Task brief: Lift out all lines below that contain "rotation".

[Supplied data Boundary: Start]

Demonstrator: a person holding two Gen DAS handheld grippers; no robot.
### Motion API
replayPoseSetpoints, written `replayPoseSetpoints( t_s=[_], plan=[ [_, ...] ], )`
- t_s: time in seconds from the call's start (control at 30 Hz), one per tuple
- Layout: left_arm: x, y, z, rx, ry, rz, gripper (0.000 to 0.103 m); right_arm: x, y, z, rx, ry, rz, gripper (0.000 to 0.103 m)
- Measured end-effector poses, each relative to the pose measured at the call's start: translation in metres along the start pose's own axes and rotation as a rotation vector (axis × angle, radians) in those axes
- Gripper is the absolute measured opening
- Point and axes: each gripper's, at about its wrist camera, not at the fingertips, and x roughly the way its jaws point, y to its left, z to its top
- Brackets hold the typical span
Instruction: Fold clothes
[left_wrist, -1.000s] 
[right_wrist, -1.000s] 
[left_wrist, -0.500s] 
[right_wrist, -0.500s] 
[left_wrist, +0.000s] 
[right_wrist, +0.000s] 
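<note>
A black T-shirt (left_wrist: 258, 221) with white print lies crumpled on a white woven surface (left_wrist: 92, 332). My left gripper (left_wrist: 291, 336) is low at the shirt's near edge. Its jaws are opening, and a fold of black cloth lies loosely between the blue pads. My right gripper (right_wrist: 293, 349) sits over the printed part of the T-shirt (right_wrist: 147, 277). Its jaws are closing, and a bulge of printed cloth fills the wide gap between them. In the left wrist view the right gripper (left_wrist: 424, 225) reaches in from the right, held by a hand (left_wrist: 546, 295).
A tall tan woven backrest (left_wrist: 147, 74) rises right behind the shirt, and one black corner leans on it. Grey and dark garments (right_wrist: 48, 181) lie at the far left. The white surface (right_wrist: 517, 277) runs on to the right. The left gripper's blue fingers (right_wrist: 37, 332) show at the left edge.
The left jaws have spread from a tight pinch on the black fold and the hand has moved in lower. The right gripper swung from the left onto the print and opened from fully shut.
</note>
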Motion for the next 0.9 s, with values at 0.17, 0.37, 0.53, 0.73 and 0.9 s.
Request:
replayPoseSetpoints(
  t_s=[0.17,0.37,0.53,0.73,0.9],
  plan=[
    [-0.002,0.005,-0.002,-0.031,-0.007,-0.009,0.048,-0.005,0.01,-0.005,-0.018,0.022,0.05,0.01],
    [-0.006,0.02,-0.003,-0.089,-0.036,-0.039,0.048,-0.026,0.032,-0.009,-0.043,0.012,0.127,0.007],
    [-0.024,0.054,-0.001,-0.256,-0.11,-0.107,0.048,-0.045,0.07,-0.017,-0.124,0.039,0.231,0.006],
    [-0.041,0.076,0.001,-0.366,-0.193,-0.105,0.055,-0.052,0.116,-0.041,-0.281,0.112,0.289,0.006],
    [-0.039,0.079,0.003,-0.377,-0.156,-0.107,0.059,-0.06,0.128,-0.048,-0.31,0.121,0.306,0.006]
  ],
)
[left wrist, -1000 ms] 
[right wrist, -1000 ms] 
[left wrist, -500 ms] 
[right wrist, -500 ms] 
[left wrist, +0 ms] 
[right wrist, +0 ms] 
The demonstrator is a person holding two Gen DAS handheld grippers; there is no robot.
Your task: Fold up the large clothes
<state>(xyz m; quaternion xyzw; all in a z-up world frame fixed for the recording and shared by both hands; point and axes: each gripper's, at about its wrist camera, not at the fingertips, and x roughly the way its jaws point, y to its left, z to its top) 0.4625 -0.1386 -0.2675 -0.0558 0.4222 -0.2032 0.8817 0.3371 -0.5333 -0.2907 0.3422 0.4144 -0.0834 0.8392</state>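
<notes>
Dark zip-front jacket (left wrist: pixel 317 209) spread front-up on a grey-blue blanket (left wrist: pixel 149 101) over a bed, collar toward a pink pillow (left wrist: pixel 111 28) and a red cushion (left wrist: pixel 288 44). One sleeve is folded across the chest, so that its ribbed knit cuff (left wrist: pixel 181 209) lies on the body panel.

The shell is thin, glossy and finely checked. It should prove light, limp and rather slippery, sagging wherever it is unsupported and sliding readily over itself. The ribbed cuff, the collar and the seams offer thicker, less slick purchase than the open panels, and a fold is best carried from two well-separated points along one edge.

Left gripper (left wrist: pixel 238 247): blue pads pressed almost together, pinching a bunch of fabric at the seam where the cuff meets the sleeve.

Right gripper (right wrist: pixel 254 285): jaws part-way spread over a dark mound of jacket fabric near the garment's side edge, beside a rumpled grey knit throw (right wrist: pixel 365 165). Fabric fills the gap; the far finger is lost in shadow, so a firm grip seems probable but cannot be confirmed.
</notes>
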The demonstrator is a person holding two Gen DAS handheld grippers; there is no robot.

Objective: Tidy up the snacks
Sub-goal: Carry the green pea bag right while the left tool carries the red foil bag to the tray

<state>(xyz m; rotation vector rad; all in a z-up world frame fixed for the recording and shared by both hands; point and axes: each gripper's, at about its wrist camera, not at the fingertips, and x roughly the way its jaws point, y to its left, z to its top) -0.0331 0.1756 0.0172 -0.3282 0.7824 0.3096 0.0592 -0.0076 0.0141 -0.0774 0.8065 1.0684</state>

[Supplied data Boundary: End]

Answer to the exercise:
- Measured end-effector poses, each relative to the pose measured at the call's start: translation in metres along the start pose's own axes and rotation as a rotation vector (axis × angle, radians) in those axes
<state>(xyz m; rotation vector rad; all in a z-up world frame fixed for the recording and shared by both hands; point and axes: each gripper's, at about its wrist camera, not at the fingertips, and x roughly the way its jaws point, y to its left, z to its top) -0.0331 0.1756 0.0172 -0.3282 0.7824 0.3096 0.0592 -0.0076 0.0141 -0.0774 0.8065 1.0684</state>

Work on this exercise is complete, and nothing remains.